Task to complete - Although the data below holds other lines too, output only those from the line with "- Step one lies" up to and including the line with "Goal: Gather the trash", exactly as they appear.

[Data records]
____
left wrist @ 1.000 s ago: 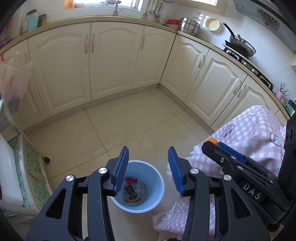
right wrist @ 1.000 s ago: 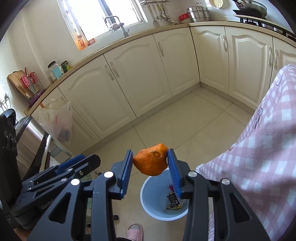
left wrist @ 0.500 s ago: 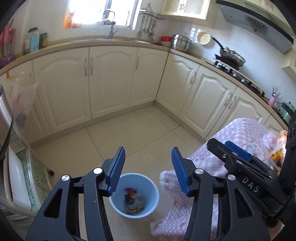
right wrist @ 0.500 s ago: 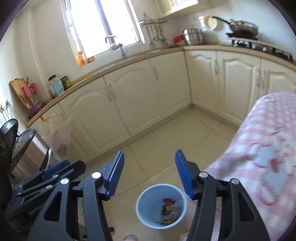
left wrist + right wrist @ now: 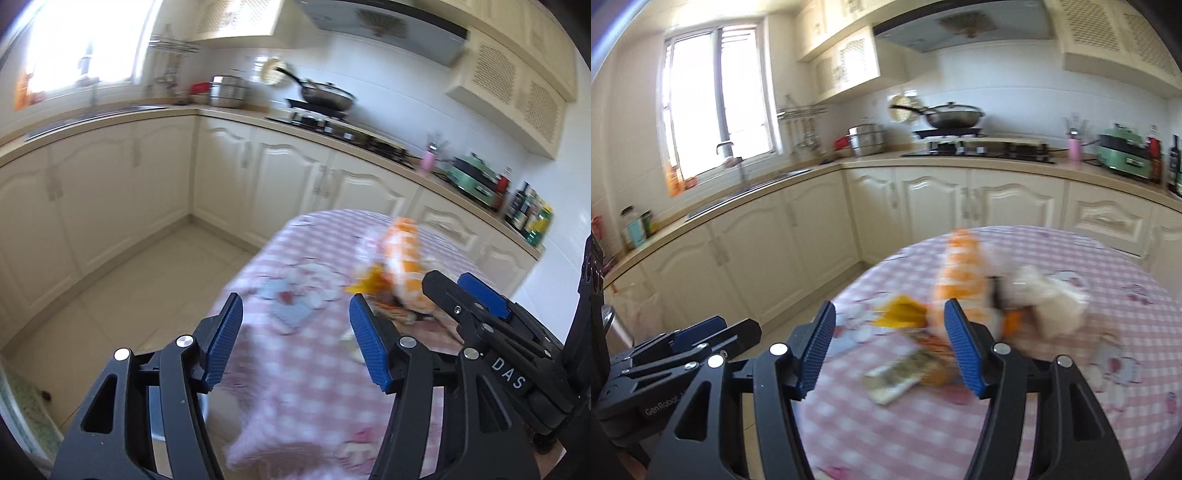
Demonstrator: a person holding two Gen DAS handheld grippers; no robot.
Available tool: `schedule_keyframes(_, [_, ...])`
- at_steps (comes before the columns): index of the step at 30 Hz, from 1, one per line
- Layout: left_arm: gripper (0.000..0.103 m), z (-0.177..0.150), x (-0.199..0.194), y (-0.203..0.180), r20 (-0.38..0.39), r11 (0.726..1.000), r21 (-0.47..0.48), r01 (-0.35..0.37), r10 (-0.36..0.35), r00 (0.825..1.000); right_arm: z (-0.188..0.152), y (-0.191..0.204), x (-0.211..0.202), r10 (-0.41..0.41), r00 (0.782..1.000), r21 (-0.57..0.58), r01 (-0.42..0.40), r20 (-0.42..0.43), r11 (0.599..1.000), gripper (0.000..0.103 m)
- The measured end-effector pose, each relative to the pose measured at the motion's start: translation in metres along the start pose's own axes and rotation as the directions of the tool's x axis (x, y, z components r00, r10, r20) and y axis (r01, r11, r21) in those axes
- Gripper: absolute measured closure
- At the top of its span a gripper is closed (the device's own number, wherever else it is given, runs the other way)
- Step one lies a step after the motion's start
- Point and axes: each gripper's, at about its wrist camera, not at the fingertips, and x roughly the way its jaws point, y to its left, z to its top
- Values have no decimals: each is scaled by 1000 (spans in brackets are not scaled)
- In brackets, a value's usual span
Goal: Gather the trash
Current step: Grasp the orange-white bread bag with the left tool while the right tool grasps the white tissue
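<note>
Both claws are spread with nothing between the pads: the left claw (image 5: 295, 339) and the right claw (image 5: 889, 345) hang over the pink-checked worktop (image 5: 1089, 413). The blurred trash pile (image 5: 960, 295) lies at the right claw's twelve o'clock, a flat wrapper (image 5: 899, 374) nearest.

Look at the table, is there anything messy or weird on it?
Yes. A heap of rubbish lies on the pink checked tablecloth: an orange-and-white bag, a crumpled white bag, a yellow scrap and a flat wrapper. It is trash lying loose where people eat. Both pictures are blurred, so finer detail is unclear.
</note>
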Motion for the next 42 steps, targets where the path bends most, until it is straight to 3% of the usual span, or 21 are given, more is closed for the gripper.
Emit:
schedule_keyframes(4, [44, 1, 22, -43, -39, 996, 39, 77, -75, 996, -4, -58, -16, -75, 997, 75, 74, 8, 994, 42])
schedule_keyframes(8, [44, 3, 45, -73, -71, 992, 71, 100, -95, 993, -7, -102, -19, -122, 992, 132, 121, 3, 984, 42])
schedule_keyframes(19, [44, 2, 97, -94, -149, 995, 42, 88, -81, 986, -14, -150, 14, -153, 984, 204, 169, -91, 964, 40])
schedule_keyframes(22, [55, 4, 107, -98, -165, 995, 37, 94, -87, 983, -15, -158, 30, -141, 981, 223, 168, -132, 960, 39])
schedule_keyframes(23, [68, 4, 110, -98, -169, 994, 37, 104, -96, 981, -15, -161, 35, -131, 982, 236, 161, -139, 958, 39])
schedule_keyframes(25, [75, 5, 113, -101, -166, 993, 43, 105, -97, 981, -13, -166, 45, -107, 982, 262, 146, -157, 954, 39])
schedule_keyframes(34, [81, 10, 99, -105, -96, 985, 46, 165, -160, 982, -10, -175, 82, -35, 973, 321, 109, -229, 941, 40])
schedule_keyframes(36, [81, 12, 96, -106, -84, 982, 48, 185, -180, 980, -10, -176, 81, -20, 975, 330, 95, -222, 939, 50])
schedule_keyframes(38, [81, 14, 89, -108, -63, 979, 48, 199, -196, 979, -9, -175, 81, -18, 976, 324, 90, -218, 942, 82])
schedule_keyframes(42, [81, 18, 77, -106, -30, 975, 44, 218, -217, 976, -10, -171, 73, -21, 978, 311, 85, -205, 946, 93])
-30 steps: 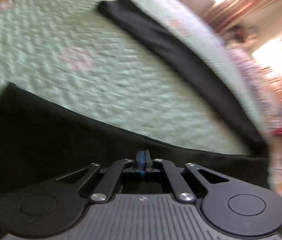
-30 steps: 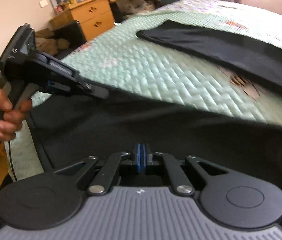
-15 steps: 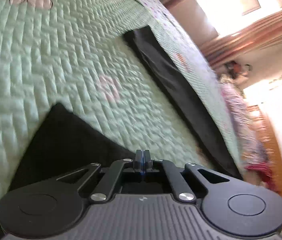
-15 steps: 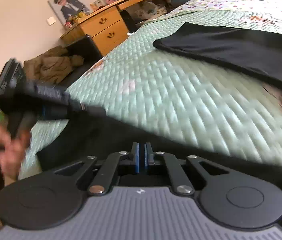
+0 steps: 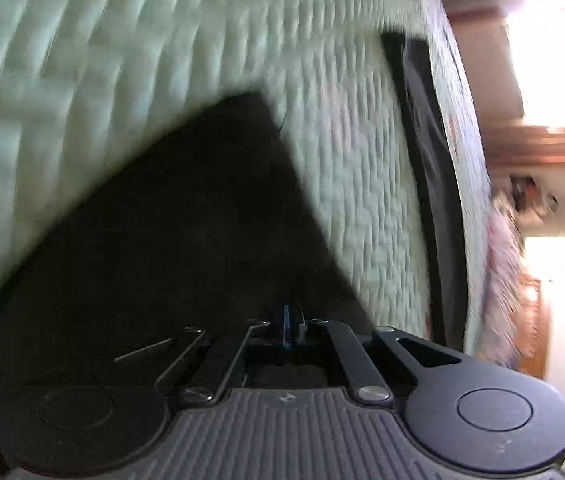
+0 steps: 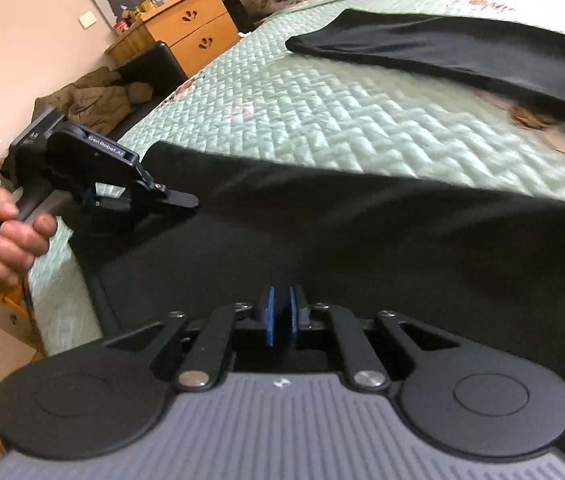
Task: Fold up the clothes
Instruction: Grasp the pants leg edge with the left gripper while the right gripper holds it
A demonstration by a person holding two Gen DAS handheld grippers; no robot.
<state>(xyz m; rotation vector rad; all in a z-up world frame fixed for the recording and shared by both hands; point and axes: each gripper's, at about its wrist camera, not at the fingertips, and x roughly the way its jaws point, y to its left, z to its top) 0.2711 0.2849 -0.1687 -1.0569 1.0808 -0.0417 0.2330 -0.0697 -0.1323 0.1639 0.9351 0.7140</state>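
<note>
At the near edge of the bed, the left gripper (image 6: 178,199) has its jaws pressed together on a corner of the black garment (image 6: 362,248), low over the quilt (image 6: 322,120). A hand (image 6: 6,228) grips its handle at the left of the right wrist view. Its own camera is blurred and shows only dark cloth running up to a point ahead of the fingers.

The right gripper (image 6: 280,316) shows a narrow gap between its blue pads (image 6: 268,320). Black fabric lies directly under and ahead of them, but whether any of it is pinched cannot be told; by the look of that gap the hold is slack at best.

The garment spreads across the near part of the bed. A second dark garment (image 6: 462,52) lies flat farther back, well apart from it.

One risk is that the right side slips free while the left still pulls, dragging the fold crooked. Another is that the left corner bunches instead of lying flat, since its grip sits on a single point of cloth.
</note>
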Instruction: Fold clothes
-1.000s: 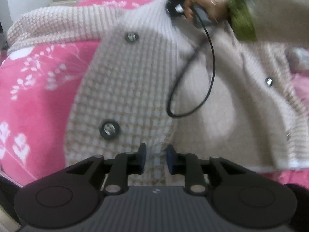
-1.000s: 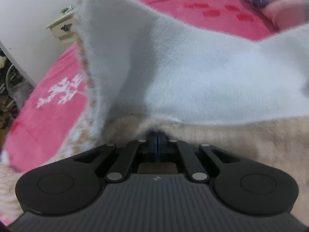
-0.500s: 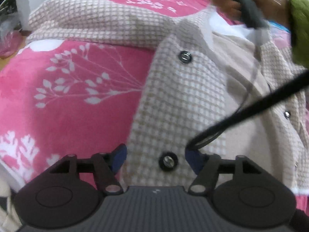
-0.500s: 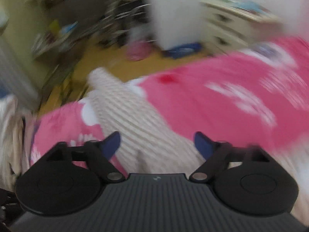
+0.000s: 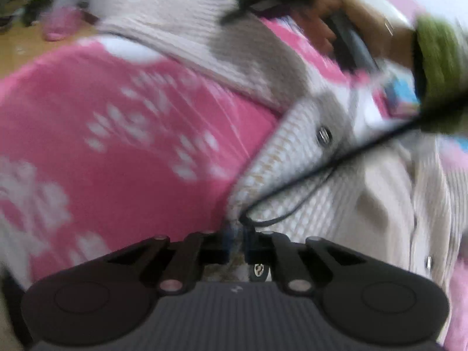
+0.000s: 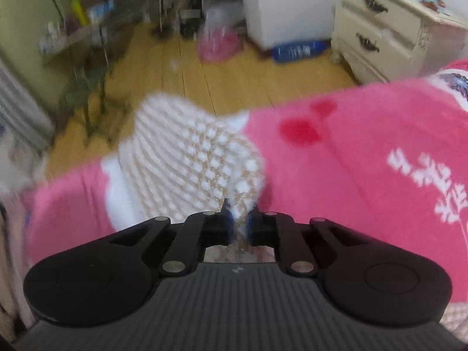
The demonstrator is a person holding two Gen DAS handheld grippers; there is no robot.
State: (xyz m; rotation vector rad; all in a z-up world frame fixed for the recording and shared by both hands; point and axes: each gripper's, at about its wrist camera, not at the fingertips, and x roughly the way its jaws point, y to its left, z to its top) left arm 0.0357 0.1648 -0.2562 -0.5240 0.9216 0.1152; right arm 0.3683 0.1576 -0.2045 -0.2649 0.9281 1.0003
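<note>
Cardigan (image 5: 307,181), cream waffle knit with dark round buttons, lies spread on the pink flowered bedspread (image 5: 122,152) of the bed. Body of the garment sits on the right of the left wrist view; one sleeve (image 5: 187,38) runs up and to the left across the bedspread, its end near the bed edge. One button (image 5: 324,136) shows on the front panel; a second, smaller one is near the right hem.

Left claw (image 5: 236,241): clenched on the cardigan's lower front edge, knit pinched between the blue pads. A thin black cable (image 5: 327,169) crosses the front panel and ends close to this claw. View is blurred.

Right claw (image 6: 239,224): jaws closing, knit of the sleeve (image 6: 190,158) already caught between the blue pads. Sleeve end lies beyond the claw, over the bed edge side, touching the bedspread (image 6: 365,152).

In the left wrist view the right hand (image 5: 324,26) shows at top right, wrapped round its dark claw handle above the sleeve; green cuff (image 5: 435,58) at the wrist.

Beyond the bed: wooden floor (image 6: 228,79), cream chest of drawers (image 6: 386,29) with dark handles at upper right, a blue bottle (image 6: 298,49) lying on the floor beside it, a pink bag (image 6: 219,45) near it. Left background cluttered, too blurred to identify.
</note>
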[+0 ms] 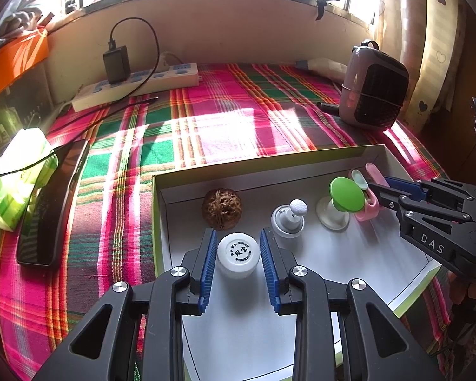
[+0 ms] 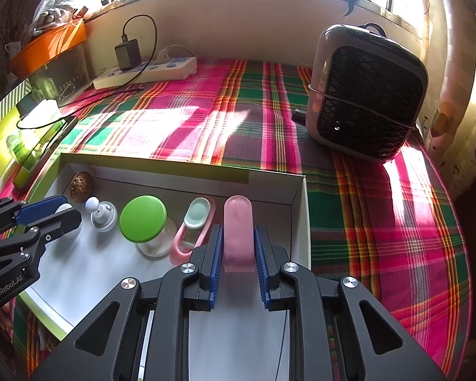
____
Reply to the exercise -
- Step one lies a step after the motion's start
- Point and axes: each gripper's, at about its wrist camera, not at the fingertips, and x roughly the way its jaws point, y to its left, z to its top
- Values have no decimals: each is scaled by 1000 (spans in brackets are not scaled)
- In brackets, a value's usual span
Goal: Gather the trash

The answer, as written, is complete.